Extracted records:

———

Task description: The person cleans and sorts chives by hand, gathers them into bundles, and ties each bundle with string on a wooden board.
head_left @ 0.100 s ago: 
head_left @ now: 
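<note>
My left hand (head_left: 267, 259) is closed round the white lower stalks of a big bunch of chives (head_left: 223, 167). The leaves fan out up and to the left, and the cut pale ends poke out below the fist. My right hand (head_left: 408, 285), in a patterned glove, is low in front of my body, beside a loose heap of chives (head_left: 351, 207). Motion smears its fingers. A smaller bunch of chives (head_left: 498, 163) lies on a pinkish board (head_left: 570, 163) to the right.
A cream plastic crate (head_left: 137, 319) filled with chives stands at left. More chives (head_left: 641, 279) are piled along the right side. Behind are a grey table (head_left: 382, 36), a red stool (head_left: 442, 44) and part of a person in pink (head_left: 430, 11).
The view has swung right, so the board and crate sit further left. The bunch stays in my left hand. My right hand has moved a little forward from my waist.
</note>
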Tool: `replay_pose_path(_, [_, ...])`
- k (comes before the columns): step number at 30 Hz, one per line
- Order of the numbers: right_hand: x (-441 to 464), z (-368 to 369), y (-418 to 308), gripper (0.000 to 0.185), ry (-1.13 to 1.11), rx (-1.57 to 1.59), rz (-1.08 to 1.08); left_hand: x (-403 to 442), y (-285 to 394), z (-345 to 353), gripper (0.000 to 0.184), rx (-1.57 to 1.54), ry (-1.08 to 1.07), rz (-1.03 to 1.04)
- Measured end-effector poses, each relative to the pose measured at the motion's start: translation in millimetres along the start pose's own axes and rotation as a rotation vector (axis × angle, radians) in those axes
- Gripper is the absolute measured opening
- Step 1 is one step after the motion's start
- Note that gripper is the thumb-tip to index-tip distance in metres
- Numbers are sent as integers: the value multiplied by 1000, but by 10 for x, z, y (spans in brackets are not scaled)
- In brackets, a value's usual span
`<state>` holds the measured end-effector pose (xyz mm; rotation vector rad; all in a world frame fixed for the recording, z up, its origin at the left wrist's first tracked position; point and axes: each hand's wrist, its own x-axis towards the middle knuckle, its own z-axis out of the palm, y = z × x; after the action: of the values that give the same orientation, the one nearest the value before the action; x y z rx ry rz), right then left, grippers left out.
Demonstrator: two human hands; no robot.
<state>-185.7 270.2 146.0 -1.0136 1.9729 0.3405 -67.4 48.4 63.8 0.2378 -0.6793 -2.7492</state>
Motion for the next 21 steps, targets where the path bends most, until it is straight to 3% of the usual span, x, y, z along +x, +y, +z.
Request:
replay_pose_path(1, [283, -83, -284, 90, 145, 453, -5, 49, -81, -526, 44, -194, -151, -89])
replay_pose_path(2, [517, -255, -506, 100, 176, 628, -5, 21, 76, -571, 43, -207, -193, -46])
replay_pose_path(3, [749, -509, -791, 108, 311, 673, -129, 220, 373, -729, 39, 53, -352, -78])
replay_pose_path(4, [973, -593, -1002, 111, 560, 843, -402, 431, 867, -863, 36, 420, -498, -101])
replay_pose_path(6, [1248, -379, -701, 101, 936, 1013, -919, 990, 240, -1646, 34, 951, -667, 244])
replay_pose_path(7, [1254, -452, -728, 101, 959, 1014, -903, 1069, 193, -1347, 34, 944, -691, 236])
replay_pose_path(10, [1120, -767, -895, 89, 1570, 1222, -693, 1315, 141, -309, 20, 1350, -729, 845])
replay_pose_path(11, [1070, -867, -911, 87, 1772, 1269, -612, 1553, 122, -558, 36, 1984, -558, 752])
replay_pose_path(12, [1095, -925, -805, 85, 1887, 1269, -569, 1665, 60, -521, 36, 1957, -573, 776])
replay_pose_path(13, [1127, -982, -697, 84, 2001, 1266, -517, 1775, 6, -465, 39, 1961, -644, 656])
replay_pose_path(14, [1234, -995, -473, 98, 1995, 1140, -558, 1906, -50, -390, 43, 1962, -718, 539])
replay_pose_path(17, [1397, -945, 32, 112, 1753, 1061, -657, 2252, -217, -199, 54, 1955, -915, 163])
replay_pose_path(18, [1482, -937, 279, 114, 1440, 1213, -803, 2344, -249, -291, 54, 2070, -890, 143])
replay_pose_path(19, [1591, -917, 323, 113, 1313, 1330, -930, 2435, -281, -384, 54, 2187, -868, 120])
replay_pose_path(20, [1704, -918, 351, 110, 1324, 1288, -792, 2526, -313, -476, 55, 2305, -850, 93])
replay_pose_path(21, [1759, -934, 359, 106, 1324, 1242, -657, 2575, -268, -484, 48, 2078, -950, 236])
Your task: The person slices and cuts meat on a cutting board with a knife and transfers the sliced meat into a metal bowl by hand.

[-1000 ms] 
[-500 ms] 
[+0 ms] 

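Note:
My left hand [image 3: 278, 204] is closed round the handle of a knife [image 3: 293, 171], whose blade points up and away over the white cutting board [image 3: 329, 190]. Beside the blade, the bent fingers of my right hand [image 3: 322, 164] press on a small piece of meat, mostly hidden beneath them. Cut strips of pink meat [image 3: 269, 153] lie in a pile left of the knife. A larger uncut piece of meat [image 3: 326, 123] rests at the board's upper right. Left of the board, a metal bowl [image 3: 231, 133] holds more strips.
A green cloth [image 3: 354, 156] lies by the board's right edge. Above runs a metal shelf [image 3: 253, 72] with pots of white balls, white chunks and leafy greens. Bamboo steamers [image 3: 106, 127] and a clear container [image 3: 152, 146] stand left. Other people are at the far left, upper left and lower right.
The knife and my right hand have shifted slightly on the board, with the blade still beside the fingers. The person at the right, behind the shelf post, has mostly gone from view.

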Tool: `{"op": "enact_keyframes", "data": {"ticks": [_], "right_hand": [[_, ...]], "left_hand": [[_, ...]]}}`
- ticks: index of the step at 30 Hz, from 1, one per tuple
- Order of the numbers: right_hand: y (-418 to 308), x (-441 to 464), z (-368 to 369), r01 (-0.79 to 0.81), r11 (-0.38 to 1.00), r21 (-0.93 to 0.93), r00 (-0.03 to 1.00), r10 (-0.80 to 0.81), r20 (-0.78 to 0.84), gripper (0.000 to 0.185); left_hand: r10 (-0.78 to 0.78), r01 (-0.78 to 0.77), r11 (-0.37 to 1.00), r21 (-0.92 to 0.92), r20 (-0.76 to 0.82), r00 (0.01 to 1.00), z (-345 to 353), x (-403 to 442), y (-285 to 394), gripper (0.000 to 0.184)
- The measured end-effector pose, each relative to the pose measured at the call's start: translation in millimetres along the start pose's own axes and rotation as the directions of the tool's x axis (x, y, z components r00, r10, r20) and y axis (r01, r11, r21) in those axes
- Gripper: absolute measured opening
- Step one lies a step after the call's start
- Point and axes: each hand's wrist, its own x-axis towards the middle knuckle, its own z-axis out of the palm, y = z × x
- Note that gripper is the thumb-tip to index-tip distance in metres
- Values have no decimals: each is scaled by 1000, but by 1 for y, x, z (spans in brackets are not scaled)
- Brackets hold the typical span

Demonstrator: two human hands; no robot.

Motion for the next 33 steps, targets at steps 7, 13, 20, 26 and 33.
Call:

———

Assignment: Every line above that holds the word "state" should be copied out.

Task response:
`<state>` holds the measured end-effector pose (xyz mm; rotation vector rad; all in a world frame fixed for the recording, z up, its origin at the left wrist's first tracked position; point and axes: each hand's wrist, its own x-axis towards the middle knuckle, its own z-axis out of the palm, y = z × x; after the action: of the values that give the same orientation, the one nearest the value before the action; x y z rx ry rz), right then left, grippers left out.
<state>-185.7 270.2 146.0 -1.0136 1.9729 0.3405 -67.4 48.4 63.8 0.2378 -0.6793 -2.7492</state>

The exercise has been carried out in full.